Julio César Chávez Jr. volvió a los reflectores del boxeo profesional con una victoria contundente que marcó su regreso a los encordados. El sinaloense derrotó por nocaut técnico al argentino Ángel Julián Sacco, en una pelea celebrada en territorio mexicano que generó expectativa por tratarse de la reaparición del ex campeón mundial tras un periodo turbulento.
Triunfo en el cuarto asalto
Desde el arranque, el hijo de la leyenda mostró iniciativa, mayor volumen ofensivo y una clara intención de imponer condiciones, consciente de que necesitaba una actuación sólida para recuperar credibilidad dentro del pugilismo.
Conforme avanzaron los episodios, Chávez Jr. fue encontrando distancia, ritmo y confianza. Sus golpes comenzaron a entrar con mayor claridad, mientras el sudamericano evidenciaba dificultades para responder ante la presión constante.

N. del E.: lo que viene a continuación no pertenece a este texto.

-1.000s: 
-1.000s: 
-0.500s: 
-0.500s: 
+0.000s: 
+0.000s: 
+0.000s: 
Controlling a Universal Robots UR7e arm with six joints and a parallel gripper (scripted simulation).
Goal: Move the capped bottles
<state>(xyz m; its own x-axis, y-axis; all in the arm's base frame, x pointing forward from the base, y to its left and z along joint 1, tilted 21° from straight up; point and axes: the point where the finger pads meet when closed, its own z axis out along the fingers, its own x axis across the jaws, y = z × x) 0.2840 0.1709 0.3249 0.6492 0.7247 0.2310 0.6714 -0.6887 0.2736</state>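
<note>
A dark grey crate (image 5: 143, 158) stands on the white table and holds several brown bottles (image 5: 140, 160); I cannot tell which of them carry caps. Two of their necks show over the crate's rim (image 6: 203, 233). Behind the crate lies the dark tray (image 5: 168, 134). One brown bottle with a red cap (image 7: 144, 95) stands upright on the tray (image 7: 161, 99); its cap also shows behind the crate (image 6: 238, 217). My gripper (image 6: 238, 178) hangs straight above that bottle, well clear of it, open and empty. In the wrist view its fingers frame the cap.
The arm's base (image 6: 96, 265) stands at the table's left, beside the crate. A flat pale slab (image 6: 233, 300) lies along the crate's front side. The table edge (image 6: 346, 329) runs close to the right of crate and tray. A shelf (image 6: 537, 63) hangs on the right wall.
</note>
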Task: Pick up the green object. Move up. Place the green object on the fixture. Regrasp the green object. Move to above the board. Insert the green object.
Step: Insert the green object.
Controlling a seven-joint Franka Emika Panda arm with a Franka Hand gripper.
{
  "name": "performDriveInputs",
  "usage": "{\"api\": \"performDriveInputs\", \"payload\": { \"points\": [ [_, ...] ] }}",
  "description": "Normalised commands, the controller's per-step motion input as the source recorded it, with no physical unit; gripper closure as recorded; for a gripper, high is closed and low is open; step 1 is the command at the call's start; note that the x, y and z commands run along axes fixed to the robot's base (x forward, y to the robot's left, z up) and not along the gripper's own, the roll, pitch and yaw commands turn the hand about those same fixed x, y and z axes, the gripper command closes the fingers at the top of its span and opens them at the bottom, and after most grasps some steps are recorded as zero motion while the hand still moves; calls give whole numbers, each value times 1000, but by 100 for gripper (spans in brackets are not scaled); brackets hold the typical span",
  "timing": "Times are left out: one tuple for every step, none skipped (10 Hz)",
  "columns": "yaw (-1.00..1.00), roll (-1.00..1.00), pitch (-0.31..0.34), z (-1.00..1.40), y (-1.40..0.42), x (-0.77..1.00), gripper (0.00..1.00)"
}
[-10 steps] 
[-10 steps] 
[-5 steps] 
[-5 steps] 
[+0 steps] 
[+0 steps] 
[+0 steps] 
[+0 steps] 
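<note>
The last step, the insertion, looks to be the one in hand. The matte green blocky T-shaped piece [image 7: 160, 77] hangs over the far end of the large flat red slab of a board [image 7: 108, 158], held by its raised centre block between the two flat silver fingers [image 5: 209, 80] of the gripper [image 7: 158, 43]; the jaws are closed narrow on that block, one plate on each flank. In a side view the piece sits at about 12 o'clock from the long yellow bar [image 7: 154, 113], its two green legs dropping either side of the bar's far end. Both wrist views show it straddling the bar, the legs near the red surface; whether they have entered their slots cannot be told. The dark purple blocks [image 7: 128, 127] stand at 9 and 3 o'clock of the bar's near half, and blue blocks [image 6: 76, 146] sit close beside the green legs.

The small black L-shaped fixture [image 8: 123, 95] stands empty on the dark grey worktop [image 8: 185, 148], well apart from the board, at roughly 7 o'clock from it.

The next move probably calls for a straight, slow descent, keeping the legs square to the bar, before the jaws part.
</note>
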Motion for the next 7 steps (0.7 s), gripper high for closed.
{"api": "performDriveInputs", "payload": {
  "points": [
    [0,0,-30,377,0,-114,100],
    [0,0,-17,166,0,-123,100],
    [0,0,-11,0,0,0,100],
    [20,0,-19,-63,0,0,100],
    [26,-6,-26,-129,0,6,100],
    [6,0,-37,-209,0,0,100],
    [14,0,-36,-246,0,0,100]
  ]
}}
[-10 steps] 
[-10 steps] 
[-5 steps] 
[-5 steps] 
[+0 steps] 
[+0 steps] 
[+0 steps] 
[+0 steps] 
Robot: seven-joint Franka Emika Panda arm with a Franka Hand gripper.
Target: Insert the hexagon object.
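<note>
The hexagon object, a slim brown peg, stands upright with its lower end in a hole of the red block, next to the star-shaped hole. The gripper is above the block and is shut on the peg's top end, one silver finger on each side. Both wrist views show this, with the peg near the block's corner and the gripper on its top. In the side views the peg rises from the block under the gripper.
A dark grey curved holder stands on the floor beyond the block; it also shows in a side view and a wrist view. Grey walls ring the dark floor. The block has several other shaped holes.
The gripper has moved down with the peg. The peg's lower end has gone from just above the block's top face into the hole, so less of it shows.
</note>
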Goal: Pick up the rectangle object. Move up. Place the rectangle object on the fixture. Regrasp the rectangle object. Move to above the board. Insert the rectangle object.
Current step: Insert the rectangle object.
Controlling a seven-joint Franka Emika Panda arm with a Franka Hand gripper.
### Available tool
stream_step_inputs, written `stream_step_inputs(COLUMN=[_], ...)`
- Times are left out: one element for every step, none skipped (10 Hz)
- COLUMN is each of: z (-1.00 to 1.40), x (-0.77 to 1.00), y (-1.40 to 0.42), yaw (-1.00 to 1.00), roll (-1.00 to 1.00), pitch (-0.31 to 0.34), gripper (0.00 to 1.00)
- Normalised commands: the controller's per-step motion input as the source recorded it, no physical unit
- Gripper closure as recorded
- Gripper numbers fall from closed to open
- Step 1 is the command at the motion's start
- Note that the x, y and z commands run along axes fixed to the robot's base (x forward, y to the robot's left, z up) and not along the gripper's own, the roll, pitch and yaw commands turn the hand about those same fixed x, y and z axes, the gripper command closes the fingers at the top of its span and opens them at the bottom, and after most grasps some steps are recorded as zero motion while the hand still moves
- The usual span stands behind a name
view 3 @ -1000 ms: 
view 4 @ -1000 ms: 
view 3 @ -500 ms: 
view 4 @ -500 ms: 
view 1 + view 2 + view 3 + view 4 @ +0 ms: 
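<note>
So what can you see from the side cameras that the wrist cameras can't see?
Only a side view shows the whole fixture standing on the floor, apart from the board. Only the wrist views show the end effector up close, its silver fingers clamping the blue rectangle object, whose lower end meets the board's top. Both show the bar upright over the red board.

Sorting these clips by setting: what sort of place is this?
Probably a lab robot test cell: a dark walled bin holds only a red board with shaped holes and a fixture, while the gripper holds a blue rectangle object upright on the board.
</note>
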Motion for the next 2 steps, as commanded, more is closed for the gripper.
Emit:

La diferencia física y la experiencia del mexicano terminaron por inclinar la balanza, hasta que una combinación bien colocada provocó la intervención del réferi, decretando el nocaut técnico y desatando la ovación del público presente.
El triunfo no solo significó una victoria más en el récord del Junior, sino un respiro anímico después de meses complicados. Su derrota ante Jake Paul, las críticas mediáticas y los problemas personales habían colocado su carrera en un punto delicado, por lo que este resultado representa un paso importante en su intento por reconstruir su camino deportivo y demostrar que aún puede competir con seriedad.
La reacción de JC Chávez
Uno de los momentos más emotivos de la noche se vivió fuera del cuadrilátero, con la reacción de Julio César Chávez padre. Durante los primeros instantes del combate, al Gran Campeón Mexicano se le observó tenso, inquieto y con el rostro reflejando preocupación, como si en cualquier momento estuviera dispuesto a subir al ring para proteger a su primogénito.
Sin embargo, cuando el Jr. comenzó a conectar una serie de combinaciones que pusieron en aprietos a Sacco, la expresión de angustia dio paso a la esperanza. Finalmente, tras consumarse la victoria, Chávez se levantó de su asiento y celebró de manera eufórica y aplaudiendo, evocando viejos tiempos, consciente de que este triunfo resulta vital para su hijo luego de un periodo marcado por la detención, la caída ante Paul y problemas de aflicción que habían ensombrecido su carrera.